A window into the soul (of your data)

Brett_Sauve · ‎03-27-2022

This content, written by Brett Sauve, was initially posted in Looker Blog on Dec 2, 2014. The content is subject to limited support.

A lesser known feature of some SQL dialects is something called the "window function". While MySQL users will be left out in the cold, most other SQL dialects can take advantage of their power. They can be a little tricky to wrap your mind around at first, but certain calculations - which are very complex or impossible without window functions - can become straightforward.

Intriguing ...

To demonstrate the power of window functions, let's take a look at an example set of customer data:

name	status	lifetime_spend
Neil Armstrong	Platinum	1000.00
Buzz Aldrin	Platinum	2000.00
Yuri Gagarin	Platinum	3000.00
John Glenn	Gold	400.00
Alan Shepard	Gold	500.00
Jim Lovell	Gold	600.00

Now suppose you want to know how the customer ranks in spending against the other customers in their status. In other words, you're hoping for a result set that looks like this:

name	status	lifetime_spend	status_rank
Neil Armstrong	Platinum	1000.00	3
Buzz Aldrin	Platinum	2000.00	2
Yuri Gagarin	Platinum	3000.00	1
John Glenn	Gold	400.00	3
Alan Shepard	Gold	500.00	2
Jim Lovell	Gold	600.00	1

It's about to get real

Logically, this seems like a straightforward thing to do, so one might expect a fairly easy method in SQL. It is easy with a window function, but without one, it gets kind of nasty. If you do a quick Google search you're likely to come across several approaches. Some of them utilize concatenation hacks, clever self joins, and even user-defined variables. Did you even know SQL had variables you could define?

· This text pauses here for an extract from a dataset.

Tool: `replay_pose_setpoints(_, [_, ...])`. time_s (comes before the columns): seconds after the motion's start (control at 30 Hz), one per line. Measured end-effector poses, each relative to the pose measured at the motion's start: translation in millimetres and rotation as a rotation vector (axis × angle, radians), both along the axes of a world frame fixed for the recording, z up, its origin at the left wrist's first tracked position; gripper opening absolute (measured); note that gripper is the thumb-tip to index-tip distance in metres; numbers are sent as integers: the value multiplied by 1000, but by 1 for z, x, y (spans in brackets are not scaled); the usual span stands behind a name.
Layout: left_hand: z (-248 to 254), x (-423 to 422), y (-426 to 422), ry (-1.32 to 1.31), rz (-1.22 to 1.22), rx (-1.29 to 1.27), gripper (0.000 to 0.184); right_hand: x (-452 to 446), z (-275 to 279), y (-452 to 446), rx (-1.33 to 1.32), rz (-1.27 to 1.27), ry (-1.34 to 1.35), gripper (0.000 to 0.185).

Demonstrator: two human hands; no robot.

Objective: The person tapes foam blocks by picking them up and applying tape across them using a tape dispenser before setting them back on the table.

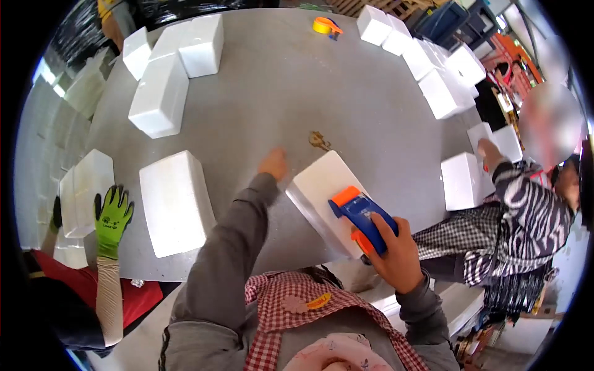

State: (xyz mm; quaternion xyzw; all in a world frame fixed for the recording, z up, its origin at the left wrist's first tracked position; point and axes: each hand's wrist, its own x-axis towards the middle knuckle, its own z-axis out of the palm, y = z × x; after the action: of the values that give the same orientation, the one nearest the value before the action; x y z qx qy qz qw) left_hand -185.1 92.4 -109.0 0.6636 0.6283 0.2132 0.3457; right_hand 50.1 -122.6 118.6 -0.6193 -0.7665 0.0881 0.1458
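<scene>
My right hand (396,256) is wrapped round a blue and orange tape dispenser (369,226), its orange front end against the top of a white foam box (318,179). The box sits tilted at an angle near the table's front edge. Just left of its far corner is my left hand (273,164), above the grey table (260,86). That hand is blurred and its fingers are mostly hidden, so I cannot tell whether it touches the box. A small brown crumpled scrap (320,140) lies beyond the box.
Another white box (175,204) stands to the left. Several more line the far left (161,93) and far right (442,89). A yellow-orange tape dispenser (327,26) lies at the back. Co-workers handle boxes on both sides, one with a green glove (113,219).
</scene>
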Motion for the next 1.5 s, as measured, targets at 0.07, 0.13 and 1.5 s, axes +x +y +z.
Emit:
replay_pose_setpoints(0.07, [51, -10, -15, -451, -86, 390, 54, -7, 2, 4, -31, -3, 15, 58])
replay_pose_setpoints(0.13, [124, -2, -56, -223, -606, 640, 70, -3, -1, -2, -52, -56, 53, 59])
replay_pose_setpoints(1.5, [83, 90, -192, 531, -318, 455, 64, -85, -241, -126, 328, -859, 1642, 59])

Just to demonstrate one option, which avoids variables for those who haven't used them, you could run a query like this:

SELECT   c1.name,

         c1.status,

         c1.lifetime_spend,

         COUNT(*) AS status_rank

FROM     customer AS c1

JOIN     customer AS c2

ON       c1.lifetime_spend <= c2.lifetime_spend AND

         c1.status = c2.status

GROUP BY c1.name,

         c1.status,

         c1.lifetime_spend

Demonstrating how this query works is not the primary focus of this entry, so we won't get into a step-by-step explanation. However, it can be helpful to consider how the JOIN works in this query. Before applying any column selections or grouping, you would arrive at a table like this:

c1.name	c1.status	c1.lifetime_spend	c2.name	c2.status	c1.lifetime_spend
Neil Armstrong	Platinum	1000.00	Neil Armstrong	Platinum	1000.00
Neil Armstrong	Platinum	1000.00	Buzz Aldrin	Platinum	2000.00
Neil Armstrong	Platinum	1000.00	Yuri Gagarin	Platinum	3000.00
Buzz Aldrin	Platinum	2000.00	Buzz Aldrin	Platinum	2000.00
Buzz Aldrin	Platinum	2000.00	Yuri Gagarin	Platinum	3000.00
Yuri Gagarin	Platinum	3000.00	Yuri Gagarin	Platinum	3000.00
...	...	...	...	...	...

Now it's a little easier to see that the number of times each name appears in the first column is the rank for that name, within its status.

Stop the pain

Certainly SQL queries can get a lot more complex than the one we just saw. However, to do something as straightforward as calculating a rank, it's a lot of fussing about. With a window function, this gets a lot easier and more elegant:

SELECT name,

       status,

       lifetime_spend,

       RANK() OVER(PARTITION BY status ORDER BY lifetime_spend DESC) AS status_rank

FROM   customer

That's it, no tricky logic, just exactly what you want.

Break it down now

Let's breakdown the concept of a window function to understand exactly how it works. The general idea is that you perform some sort of calculation over a group of rows in the table. Then, you list the result of that calculation next to each row that is a part of that group.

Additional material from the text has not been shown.